A reported agreement between Curaçao and St. Maarten to deal with the Ennia crisis (see related story) appears reasonable enough under the circumstances. The main ingredient is that the two countries in the monetary union will earmark respectively 30 million and 2.3 million Netherlands Antillean guilders annually for 30 years to cover their pension policyholders, while the Central Bank of Curaçao and St. Maarten (CBCS) is to contribute an annual NAf. 15 million during the next 50 years.
The latter certainly seems justified, because CBCS was in charge of supervising the insurance firm when owner the Parman Group of Husang Ansary took so much money out that its life insurance branch is threatened with insolvency, putting the retirement benefits of some 30,000 people combined on the islands at risk.
As it regards public funds, the expected cost of this debacle to taxpayers is obviously huge at a total NAf. 1.7 billion.

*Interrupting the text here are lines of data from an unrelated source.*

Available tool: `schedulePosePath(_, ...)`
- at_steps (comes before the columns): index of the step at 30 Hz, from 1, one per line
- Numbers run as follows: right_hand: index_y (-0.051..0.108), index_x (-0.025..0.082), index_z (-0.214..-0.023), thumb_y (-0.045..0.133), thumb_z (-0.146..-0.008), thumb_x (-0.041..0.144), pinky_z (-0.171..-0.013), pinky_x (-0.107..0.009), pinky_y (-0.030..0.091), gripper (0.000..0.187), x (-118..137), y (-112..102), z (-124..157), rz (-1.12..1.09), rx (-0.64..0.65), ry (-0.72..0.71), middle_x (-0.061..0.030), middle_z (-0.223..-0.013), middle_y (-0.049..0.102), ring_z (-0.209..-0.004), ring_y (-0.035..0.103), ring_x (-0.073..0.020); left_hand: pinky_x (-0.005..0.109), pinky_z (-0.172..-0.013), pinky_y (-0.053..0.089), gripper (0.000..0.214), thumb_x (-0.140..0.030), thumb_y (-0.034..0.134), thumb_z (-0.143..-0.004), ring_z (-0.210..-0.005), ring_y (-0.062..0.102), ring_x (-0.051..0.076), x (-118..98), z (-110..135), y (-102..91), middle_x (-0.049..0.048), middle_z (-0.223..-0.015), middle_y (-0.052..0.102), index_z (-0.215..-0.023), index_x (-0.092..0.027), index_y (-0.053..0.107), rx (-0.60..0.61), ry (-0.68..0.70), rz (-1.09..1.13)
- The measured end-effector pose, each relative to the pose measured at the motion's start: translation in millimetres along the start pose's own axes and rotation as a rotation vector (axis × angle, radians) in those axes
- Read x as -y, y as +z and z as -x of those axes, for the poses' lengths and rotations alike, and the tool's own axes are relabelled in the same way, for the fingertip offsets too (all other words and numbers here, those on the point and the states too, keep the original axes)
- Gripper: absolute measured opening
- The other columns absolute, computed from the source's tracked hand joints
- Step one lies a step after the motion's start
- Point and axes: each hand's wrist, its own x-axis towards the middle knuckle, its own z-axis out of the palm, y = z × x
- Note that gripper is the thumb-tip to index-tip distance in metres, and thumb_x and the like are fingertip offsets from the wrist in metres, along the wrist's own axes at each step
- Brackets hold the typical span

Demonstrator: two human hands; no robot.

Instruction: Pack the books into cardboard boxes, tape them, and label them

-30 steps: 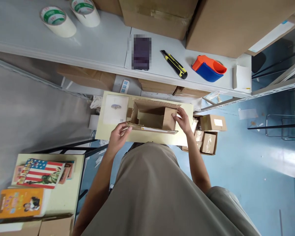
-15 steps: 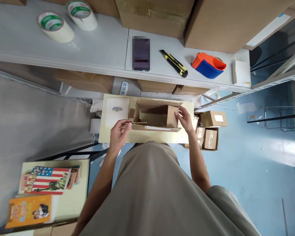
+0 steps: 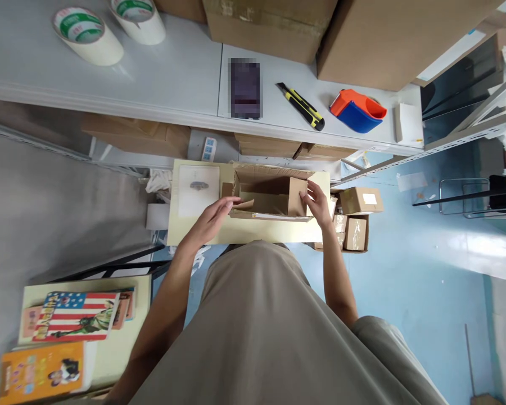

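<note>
An open cardboard box point(image 3: 267, 172) lies on the pale yellow table in front of me, its inside facing up. At its right end, my right hand point(image 3: 319, 207) grips the wall and the folded-in end flap point(image 3: 297, 198), thumb on the flap and fingers behind. My left hand point(image 3: 211, 220) is at the left end, its closed fingers on a small flap point(image 3: 243, 206) that tilts inward. A white sheet with a small printed picture point(image 3: 199, 191) lies left of the box.
On the grey shelf ahead are tape rolls point(image 3: 90, 42), a blurred phone point(image 3: 245, 89), a utility knife point(image 3: 301, 107), an orange-blue tape dispenser point(image 3: 358, 111) and large cartons point(image 3: 274, 34). Small boxes point(image 3: 356, 233) stand right of the table; books point(image 3: 78, 316) lie lower left.
My left hand has moved right and slightly up, over the box's left end, and the small flap there now leans inward. My right hand keeps its hold.
</note>
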Motion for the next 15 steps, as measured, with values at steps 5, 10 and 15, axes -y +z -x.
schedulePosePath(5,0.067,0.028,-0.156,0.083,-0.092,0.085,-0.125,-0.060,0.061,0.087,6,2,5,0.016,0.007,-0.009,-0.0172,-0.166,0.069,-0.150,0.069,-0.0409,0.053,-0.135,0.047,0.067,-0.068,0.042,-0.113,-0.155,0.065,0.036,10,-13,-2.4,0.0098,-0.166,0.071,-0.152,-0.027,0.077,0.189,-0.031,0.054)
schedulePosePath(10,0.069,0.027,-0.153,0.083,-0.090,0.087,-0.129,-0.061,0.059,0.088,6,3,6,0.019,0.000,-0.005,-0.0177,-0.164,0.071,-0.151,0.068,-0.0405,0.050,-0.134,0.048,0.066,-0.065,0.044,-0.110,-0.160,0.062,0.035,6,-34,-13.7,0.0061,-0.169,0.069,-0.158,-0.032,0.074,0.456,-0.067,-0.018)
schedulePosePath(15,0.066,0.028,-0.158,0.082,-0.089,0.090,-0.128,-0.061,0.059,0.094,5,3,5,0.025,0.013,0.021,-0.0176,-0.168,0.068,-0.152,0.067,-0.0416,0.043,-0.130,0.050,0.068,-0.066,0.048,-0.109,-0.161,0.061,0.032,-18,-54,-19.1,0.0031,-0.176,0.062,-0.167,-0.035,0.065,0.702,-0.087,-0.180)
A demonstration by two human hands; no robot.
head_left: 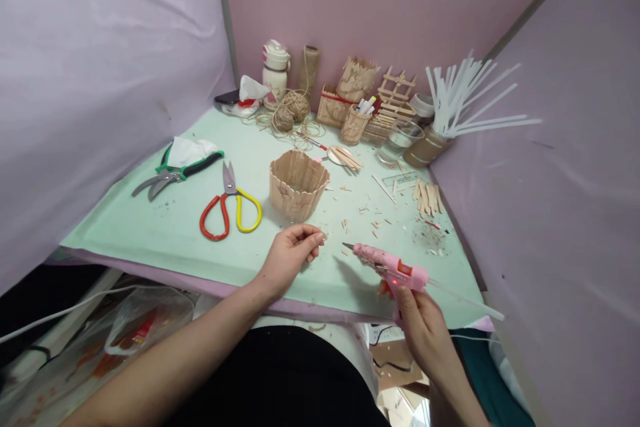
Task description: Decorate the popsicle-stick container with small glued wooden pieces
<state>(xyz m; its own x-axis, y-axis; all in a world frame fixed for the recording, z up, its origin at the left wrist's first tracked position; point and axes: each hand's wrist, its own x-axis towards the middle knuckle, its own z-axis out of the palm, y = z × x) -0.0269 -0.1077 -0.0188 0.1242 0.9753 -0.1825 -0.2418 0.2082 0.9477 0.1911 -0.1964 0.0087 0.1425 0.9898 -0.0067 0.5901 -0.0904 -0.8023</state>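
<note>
My right hand (417, 317) grips a pink hot glue gun (393, 267) by its handle, nozzle pointing left over the pale green table (150, 233). A white glue stick juts out of its back. My left hand (293, 253) rests on the table near the front edge, fingers pinched together on a small piece that is too tiny to name. The glue gun's tip is a short way right of those fingers. Just behind my left hand stands a round basket made of wooden sticks (299, 183).
Red and yellow scissors (230, 210) and green-handled pliers (175, 173) lie at the left. Loose wooden sticks (427, 197) and chips scatter at the right. Twine (293, 110), stick crafts, a jar of white glue sticks (440, 127) and a bottle line the back. Fabric walls enclose the table.
</note>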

To persons who stood to – at least partially – lose their pension, however, the solution spells much-needed relief.
Mind you, that entire amount may not be lost, as legal proceedings are far from over and the court in Willemstad ordered shareholders to repay more than NAf. 1 billion. The troubled company also still has valuable assets including Mullet Bay.
For now, policyholders may rest assured that their built-up rights won’t be taken away or reduced. Important going forward is to see to it something like this can never happen again.